イスラエルの周囲にいる敵は、ガザ、レバノンにおり、その戦いは全方向で激化している。特にレバノンへの攻撃は、ほぼ毎日規模になっている。しかし、西岸地区でも状況は険しい。
西岸地区でもハマスやイスラム聖戦などのパレスチナ過激派グループがおり、パレスチナ自治政府が、管理できていないので、イスラエル軍が、それらの摘発を続けている。

こうした中、西岸地区では、セトラーと呼ばれる過激右派ユダヤ人グループによるパレスチナ人居住地への放火などの襲撃事件が多数、発生している。
今年に入ってからだけで、放火事件は11件。襲撃先は、イスラムだけでなく、クリスチャンの村も含まれている。
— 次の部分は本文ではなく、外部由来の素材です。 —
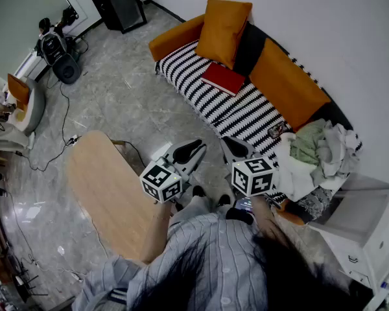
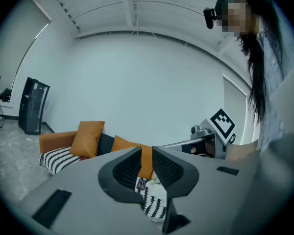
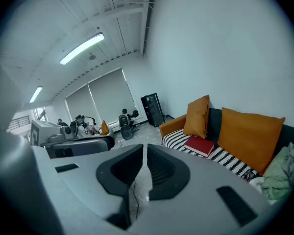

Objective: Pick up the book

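Note:
The red book (image 1: 223, 78) lies flat on the black-and-white striped sofa seat (image 1: 246, 112), just in front of an upright orange cushion (image 1: 223, 21). In the right gripper view the book (image 3: 200, 146) sits to the right of and beyond the jaws. Both grippers are held close to the person's body, well short of the sofa. The left gripper (image 1: 198, 149) is shut with nothing in it, and in its own view its jaws (image 2: 146, 153) point at the sofa's far end. Beside it, the right gripper (image 1: 232, 145) is also shut and empty (image 3: 145, 151).
A light wooden table (image 1: 110, 193) stands at the person's left. A heap of clothes (image 1: 318, 148) covers the sofa's right end, beside a white cabinet (image 1: 363, 232). A small dark device (image 1: 277, 130) lies on the seat. Cables (image 1: 58, 141) trail over the grey floor.

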Demonstrator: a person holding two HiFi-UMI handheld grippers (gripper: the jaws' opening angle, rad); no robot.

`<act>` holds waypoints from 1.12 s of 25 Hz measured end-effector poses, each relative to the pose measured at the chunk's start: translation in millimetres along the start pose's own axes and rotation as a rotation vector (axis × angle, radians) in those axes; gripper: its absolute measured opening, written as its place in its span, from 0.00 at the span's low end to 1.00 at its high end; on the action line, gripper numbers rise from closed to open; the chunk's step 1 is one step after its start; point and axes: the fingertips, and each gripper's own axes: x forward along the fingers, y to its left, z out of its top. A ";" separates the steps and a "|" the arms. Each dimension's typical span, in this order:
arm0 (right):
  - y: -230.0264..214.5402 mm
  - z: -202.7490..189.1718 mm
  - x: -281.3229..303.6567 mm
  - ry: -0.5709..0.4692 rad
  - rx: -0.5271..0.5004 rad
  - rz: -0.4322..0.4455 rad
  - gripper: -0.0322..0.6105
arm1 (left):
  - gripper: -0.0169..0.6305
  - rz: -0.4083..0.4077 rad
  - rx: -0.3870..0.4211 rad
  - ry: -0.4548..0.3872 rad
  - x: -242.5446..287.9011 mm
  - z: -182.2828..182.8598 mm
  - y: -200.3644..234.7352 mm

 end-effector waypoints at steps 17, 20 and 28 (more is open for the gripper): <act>18.6 0.4 14.5 -0.023 -0.042 0.012 0.11 | 0.12 -0.033 0.001 0.011 -4.1 -0.5 8.8; 20.2 -0.1 22.1 -0.022 -0.038 0.000 0.11 | 0.12 -0.041 0.001 0.014 -7.8 -1.4 16.5; 23.2 -7.1 42.7 -0.025 -0.009 -0.020 0.11 | 0.12 -0.061 0.003 0.020 -16.4 -4.9 34.5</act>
イスラエル軍とシンベトによると、昨年中の入植者によるパレスチナ人居住地などへの襲撃は、前年から27%増加していた。この傾向は2023年10月7日のハマスの襲撃以来のことである。
入植者たちは、聖書によると、ヘブロン、ベテルやシロなど、聖書の地名もある西岸地区は、神がユダヤ人に与えたものだと考えている。
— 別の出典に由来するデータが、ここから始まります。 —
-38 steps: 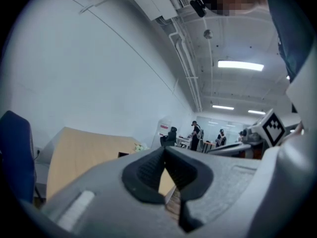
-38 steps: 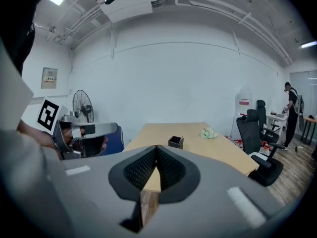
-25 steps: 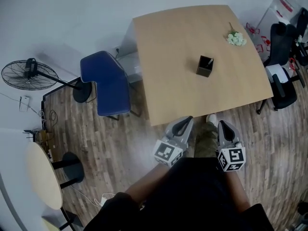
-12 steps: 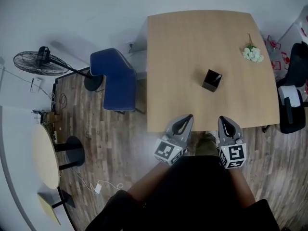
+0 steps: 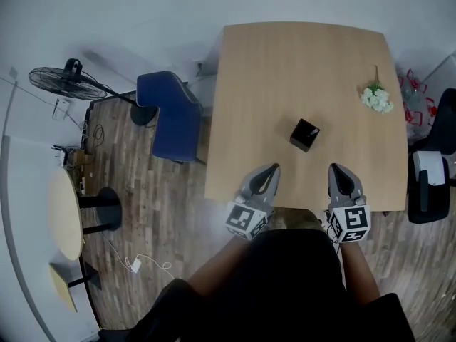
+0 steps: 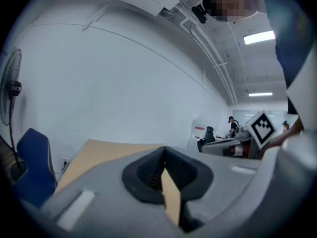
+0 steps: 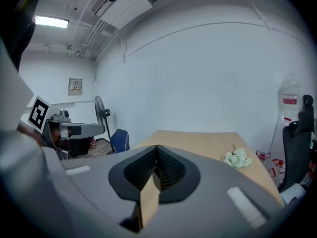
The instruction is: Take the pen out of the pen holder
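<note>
While both are held out side by side in front of the person, the left tongs (image 5: pixel 271 169) have their jaws pressed together with nothing between them. The right tongs (image 5: pixel 338 169) are pressed together and empty as well. In the head view their tips lie over the near edge of the light wooden worktop (image 5: pixel 271 70). The black pen holder (image 5: pixel 304 134) stands on the worktop beyond the tips, between the two tongs and apart from both. The pen is too small to make out. A bunch of white flowers (image 5: pixel 376 100) lies near the worktop's right edge. A blue chair (image 5: pixel 169 116) stands just beside the left edge, and a fan (image 5: pixel 68 83) stands farther left.
</note>
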The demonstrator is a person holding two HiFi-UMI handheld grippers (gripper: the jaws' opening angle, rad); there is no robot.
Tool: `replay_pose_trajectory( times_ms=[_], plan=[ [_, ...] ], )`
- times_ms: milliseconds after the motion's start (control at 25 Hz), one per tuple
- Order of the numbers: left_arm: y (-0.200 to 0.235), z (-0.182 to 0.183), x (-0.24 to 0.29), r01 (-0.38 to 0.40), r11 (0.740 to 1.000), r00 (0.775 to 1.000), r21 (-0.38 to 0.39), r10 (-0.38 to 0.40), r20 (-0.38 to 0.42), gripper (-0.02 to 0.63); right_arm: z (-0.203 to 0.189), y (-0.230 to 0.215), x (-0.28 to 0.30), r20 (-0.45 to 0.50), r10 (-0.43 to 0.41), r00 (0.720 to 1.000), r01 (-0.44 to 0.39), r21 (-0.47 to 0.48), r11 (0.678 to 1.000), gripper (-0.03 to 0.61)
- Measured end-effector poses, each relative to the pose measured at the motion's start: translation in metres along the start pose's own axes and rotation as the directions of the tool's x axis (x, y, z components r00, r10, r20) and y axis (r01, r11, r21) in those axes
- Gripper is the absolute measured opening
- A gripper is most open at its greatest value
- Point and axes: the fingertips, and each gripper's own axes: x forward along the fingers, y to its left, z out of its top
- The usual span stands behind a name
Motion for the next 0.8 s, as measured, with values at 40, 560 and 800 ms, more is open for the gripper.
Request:
replay_pose_trajectory(
  times_ms=[40,560,800],
  plan=[
    [-0.002,-0.001,0.005,-0.006,1.000,1.000,-0.004,0.006,-0.004,0.003,-0.001,-0.006,0.001,-0.004,0.004,1.000,-0.004,0.011,1.000,0.003],
    [0.002,-0.024,0.064,-0.176,0.984,0.984,-0.040,0.174,-0.047,0.003,-0.022,-0.067,0.040,-0.078,0.137,0.988,-0.136,0.021,0.991,0.003],
    [0.000,-0.020,0.074,-0.188,0.981,0.981,-0.038,0.186,-0.046,0.003,-0.030,-0.079,0.057,-0.123,0.154,0.980,-0.151,0.032,0.988,0.003]
  ],
)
第三神殿への野望もあり、最近では、そこでは禁止となっているユダヤ教の祈りの紙を持ち込んで、昼間から堂々と祈るなど、大胆な行動にも出ている。
しかし、これらの過激入植者たちが、逮捕、拘束されることはほとんどない。されてもすぐに釈放されている。
この人々が大胆になっている背景には、10月7日のハマスの襲撃で、危機感を持ったこと。また、現政権に、警察を管轄する過激右派のベン・グヴィル安全保障相、強硬右派で、宗教シオニストのスモトリッチ財務相など過激右派政治家がいることが要因の一つと考えられている。
この流れの中、2月8日(日)、イスラエルのカッツ国防相と、スモトリッチ財務相が、閣議決定として、西岸地区全域での土地登記、不動産獲得手続きを大規模に変更したと発表した。これにより、ユダヤ人が、西岸地区の土地を、法的に確保しやすくなる。
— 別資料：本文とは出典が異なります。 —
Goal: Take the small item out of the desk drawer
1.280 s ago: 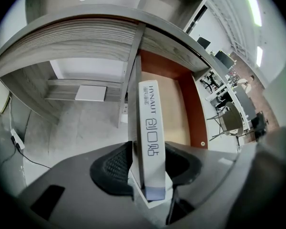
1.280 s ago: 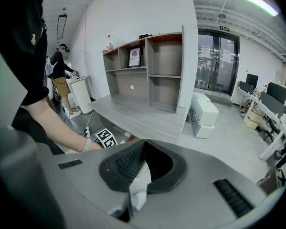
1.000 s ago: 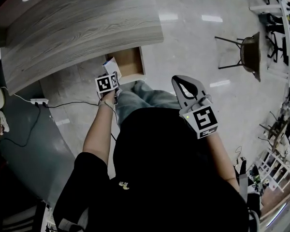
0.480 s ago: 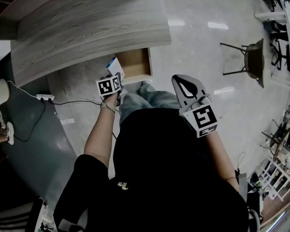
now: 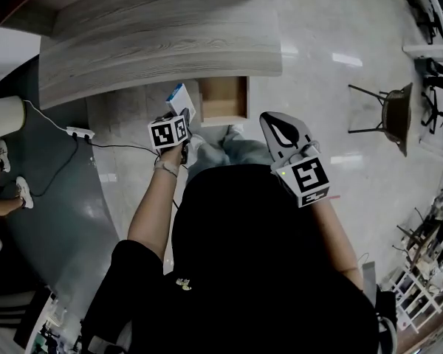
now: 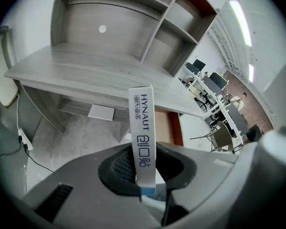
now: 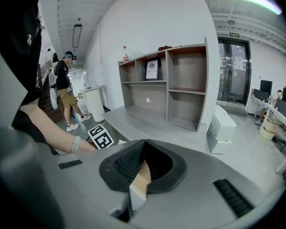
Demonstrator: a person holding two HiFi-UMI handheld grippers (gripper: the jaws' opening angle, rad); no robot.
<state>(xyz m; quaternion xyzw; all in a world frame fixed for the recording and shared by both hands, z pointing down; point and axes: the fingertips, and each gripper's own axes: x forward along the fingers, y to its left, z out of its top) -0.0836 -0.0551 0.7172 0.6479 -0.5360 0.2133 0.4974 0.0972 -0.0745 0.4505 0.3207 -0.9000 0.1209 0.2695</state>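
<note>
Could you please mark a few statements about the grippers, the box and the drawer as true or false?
1. The left gripper grips a small white box. True.
2. The desk drawer is pushed shut. False: it stands pulled out from under the desk.
3. The right gripper carries a second box. False: its jaws are together with nothing held between them.
4. A chair stands on the floor, away from the desk. True.
</note>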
加えて、この声明では、水問題や、重要な考古学遺跡への損傷、地域への環境汚染問題に関わる場合は、A地区(パレスチナ自治政府管轄)、B地区(自治政府とイスラエル両者管轄)へも監督と介入もできると明記していた。
過激な入植者たちは、これらの措置を事実上の併合だとして称賛している。
一方、パレスチナ自治政府は、これに反発し、国連とアメリカに介入を求めた。一方、ハマスは、西岸地区とエルサレムにおける紛争のエスカレートと、アラブ諸国に対して、イスラエルとの関係を断絶するよう、呼びかけた。
今後、衝突がさらに激化する可能性が懸念される。